Mine is *Be Positive *- my life memo!


----------



## carolgavin (May 9, 2005)

What was high in your blood count? Red blood cells, white blood cells, platelets, CRP etc

Depending on what was high would make a difference. For example high white cell count can be indicative of infection.
High CRP indicative of an inflammatory process.
High red cells can increase liklihood of clots etc etc etc

Kidney function tests as the name suggests is to check how well your kidneys are functioning. They test for various things Urea and Creatinine and certain dissolved salts sodium potassium etc


----------



## Rosbotham (May 4, 2008)

Sprinta said:


> If you are really concerned (or hypochondriacal) you can buy cheap blood sugar level monitors from Lloyds chemists £20-30ish - I nearly did, but then couldn't be bothered as the doc wasn't overly concerned about me


*Don't* do that. You'll only get paranoid, and your blood sugar count does bounce up & down during the day to feed that paranoia. They really don't recommend using a meter unless you're a tablet or insulin controlled diabetic (indeed may even be the latter). If that's the case, then the meters cost next to nothing and you'd get the relevant consumable strips on (free) repeat prescription.

Dave, chances are they're monitoring something called your HbA1C level, rather than instantaneous blood sugar level. This is defacto gives an indication of your average blood sugar levels over the last 3 months - so no hiding from it. Ask them what it's reading...normal level is between 4 and 7. If you're marginally above 7 as has been said it could be a blip, if signicantly above an inicator of mature-onset diabetes.

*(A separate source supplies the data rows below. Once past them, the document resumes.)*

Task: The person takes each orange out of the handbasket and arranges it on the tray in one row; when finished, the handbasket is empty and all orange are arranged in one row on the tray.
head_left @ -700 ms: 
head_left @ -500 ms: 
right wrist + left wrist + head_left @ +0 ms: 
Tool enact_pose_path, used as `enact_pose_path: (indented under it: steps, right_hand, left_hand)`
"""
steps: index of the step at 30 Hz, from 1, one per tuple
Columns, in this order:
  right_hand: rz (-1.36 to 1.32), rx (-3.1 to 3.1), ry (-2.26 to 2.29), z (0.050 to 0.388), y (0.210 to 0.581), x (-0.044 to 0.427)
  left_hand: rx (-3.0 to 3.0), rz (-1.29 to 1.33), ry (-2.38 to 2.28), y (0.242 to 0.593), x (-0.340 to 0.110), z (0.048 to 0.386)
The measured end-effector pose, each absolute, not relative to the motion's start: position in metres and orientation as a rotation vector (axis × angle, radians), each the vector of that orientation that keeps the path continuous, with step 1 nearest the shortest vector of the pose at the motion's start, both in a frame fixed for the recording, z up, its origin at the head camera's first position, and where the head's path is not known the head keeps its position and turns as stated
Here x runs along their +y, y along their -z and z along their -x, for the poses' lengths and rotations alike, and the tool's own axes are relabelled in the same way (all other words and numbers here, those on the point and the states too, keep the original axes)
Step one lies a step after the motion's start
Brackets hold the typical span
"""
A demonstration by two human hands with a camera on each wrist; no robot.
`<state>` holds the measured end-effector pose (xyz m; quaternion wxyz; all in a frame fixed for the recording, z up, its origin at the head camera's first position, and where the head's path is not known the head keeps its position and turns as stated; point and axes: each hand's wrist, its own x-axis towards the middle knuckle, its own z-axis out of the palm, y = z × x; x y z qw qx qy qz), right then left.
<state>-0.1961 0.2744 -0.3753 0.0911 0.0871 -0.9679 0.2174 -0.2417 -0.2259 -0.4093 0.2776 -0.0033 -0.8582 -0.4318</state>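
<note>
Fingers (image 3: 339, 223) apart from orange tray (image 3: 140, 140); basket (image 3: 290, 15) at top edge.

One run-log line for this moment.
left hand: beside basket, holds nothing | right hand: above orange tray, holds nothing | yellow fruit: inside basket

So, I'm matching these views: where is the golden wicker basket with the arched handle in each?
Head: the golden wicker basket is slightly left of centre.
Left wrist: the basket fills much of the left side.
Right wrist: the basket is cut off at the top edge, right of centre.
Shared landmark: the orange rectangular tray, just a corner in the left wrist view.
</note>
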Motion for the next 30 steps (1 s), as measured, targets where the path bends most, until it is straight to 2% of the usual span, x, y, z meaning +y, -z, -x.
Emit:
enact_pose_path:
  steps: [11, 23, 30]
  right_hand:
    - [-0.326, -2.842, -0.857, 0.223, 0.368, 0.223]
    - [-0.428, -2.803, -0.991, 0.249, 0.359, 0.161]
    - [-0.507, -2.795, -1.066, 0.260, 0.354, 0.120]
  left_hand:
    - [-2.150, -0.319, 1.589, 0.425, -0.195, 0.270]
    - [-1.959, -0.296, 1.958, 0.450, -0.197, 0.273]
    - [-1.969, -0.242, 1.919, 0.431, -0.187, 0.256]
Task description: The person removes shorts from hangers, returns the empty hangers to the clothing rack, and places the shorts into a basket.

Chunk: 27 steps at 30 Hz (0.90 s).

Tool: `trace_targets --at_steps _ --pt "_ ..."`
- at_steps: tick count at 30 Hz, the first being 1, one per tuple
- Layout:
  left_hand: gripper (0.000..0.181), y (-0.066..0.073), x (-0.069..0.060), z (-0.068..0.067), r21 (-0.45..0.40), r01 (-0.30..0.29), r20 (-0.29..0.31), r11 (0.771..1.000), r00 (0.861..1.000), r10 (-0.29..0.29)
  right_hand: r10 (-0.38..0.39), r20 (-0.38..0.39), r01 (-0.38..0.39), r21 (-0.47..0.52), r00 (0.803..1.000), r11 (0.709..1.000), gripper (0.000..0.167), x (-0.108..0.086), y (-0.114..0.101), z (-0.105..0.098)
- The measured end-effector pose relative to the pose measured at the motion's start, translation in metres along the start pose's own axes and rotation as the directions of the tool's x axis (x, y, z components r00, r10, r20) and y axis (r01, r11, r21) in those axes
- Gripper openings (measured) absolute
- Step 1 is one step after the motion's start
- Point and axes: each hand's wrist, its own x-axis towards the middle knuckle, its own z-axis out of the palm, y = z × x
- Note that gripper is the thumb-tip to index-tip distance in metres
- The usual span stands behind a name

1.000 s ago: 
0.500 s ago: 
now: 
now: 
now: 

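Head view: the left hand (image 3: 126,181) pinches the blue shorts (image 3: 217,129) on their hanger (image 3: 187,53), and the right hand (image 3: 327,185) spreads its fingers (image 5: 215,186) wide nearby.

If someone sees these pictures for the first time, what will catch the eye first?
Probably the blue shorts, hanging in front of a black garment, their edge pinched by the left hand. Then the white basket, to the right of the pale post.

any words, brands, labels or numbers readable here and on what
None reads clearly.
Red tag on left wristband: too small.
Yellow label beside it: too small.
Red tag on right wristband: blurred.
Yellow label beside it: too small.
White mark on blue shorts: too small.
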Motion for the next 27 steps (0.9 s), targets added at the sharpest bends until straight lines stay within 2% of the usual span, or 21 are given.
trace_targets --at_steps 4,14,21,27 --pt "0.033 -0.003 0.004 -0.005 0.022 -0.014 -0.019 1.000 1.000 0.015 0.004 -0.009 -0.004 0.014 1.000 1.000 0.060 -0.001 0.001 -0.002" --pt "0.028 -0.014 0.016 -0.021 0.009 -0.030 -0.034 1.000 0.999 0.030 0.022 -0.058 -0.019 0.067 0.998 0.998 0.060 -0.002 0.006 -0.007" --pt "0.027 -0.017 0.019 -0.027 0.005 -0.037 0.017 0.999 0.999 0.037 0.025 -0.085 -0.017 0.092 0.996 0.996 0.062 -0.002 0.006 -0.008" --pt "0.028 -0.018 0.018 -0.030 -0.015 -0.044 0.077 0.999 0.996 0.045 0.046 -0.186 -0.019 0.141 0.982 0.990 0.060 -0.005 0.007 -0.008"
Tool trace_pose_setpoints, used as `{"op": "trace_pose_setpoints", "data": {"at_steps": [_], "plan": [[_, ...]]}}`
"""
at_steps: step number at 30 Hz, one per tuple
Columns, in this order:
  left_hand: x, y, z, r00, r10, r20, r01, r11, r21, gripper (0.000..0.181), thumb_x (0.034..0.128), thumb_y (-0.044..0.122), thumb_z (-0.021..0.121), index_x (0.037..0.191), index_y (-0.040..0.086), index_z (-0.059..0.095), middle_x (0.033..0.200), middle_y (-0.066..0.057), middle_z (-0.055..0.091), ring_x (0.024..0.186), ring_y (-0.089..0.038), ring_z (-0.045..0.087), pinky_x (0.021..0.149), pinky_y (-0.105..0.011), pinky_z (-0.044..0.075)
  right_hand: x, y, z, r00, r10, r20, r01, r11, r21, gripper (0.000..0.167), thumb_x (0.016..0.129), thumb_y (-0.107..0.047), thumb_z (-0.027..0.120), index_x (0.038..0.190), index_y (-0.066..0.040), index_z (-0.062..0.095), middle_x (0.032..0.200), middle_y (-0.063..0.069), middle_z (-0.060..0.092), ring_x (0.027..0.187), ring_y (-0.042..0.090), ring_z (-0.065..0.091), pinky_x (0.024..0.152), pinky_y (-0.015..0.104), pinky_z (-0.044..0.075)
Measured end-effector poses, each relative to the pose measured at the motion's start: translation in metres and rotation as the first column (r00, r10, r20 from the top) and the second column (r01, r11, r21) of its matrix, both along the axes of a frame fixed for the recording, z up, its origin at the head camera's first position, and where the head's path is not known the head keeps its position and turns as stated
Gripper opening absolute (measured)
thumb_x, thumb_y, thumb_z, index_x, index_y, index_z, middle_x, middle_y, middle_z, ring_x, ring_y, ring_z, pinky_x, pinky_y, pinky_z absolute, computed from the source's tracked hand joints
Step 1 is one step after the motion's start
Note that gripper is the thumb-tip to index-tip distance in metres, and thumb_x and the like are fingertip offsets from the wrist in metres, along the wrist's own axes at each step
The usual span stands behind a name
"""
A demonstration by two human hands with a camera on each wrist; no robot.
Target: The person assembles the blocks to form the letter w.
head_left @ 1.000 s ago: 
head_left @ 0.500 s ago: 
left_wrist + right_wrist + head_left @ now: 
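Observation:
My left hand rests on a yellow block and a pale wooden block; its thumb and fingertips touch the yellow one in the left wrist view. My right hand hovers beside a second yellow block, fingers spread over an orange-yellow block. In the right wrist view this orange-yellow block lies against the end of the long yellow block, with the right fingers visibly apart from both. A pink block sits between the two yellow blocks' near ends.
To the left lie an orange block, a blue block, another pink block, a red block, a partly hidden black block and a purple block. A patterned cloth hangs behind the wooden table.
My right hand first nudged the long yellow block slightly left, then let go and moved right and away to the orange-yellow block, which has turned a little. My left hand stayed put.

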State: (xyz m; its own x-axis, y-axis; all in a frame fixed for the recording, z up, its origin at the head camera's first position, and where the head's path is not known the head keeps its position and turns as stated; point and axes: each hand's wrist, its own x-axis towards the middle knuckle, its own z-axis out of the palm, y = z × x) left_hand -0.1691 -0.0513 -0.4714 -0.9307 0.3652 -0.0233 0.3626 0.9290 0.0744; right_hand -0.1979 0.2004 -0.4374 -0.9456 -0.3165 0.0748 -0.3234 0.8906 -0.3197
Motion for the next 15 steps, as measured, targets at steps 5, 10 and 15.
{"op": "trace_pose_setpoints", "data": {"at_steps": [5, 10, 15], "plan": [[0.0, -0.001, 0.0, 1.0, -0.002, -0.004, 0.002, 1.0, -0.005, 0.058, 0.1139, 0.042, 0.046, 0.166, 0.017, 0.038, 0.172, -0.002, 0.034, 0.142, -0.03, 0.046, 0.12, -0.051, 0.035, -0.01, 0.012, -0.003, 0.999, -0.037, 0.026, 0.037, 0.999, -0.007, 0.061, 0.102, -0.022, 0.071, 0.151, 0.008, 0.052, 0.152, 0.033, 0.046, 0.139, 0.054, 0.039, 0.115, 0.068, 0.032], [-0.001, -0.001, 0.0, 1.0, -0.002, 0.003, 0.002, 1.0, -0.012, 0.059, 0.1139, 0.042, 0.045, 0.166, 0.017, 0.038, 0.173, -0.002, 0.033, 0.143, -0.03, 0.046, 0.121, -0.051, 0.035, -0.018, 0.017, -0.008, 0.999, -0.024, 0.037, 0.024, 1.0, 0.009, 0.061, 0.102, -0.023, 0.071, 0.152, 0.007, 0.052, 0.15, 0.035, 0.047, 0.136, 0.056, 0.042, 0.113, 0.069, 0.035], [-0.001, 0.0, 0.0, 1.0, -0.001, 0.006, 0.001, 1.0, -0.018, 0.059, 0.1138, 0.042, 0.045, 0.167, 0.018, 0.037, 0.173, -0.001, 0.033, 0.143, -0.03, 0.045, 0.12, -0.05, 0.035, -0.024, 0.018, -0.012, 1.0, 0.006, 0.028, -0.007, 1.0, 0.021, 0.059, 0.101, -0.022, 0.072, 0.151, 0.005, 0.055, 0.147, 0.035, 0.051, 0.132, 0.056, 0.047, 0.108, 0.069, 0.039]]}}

If they're concerned, from memory it's checked by getting you to fast, then giving you a glucose drink, and measuring your instantaneous blood sugar levels a few hours later - that way they can see if your body's correctly converting the sugar.

On the kidney function side of things, if you do have elevated uric acid levels (think that's what it is) and it's consistently so, they may give you an ultrasound just to check all is ok (or in extreme a CAT scan).

Diabetes isn't the end of the world, especially at your age. It just means the medical profession is all over you like a rash, so can pick up on anything that's awry. Consider it as a positive - you get the style of treatment most have to go private for. Personally, discovering I was diabetic was best thing that happened to me - I live a far healthier lifestyle now, and the close attention meant they picked up my kidney function wasn't perfect, which highlighted that (ahem) I'd gone 35 years not realising I only had one of them. Without the diabetes I'd be blissfully (and probably ultimately fatally) unaware...

Paul


----------



## DTPCHEMICALS (Jul 24, 2006)

Carol 
I do not know which levels were high, I will get to know that on thursday. I rarely suffer anything other than a cold like most people.
Last illness was an attack of gout over a year ago.

Sprinta
I am not a hypochondriac, i just take pills that i am prescribed.
I eat a healthy diet but admit to not getting enough exercise, and being about 4 inches too short for my weight.


I work on the theory that it is my job to die.

Its the Docs job to save me.

Dave p


----------



## ramblingon (Jul 15, 2009)

I like your attitude - "4" too short for your height" :lol: 

The pills you take are for your blood pressure maybe?

If your BP gets too high or too low your kidneys don't function properly so my guess this is just a way to monitor your drugs effectiveness. But this assumption is based on intuition rather than deep seated knowledge of the subject, stroke something furry this is supposed to help.


----------



## rowley (May 14, 2005)

Quote---stroke something furry this is supposed to help.

Have you got something furry to stroke Dave? Anyway I expect that with your breeding your blood is blue! With all the problems that you have suffered recently I suspect that your BP has been high. When Lady P is feeling better, I am sure that she will soothe your troubled breast and your BP will be back to normal. Best wishes.


----------



## DTPCHEMICALS (Jul 24, 2006)

ramblington quote`If your BP gets too high or too low your kidneys don't function properly so my guess this is just a way to monitor your drugs effectiveness. But this assumption is based on intuition rather than deep seated knowledge of the subject, stroke something furry this is supposed to help. 

BP was raised when blood samples were taken.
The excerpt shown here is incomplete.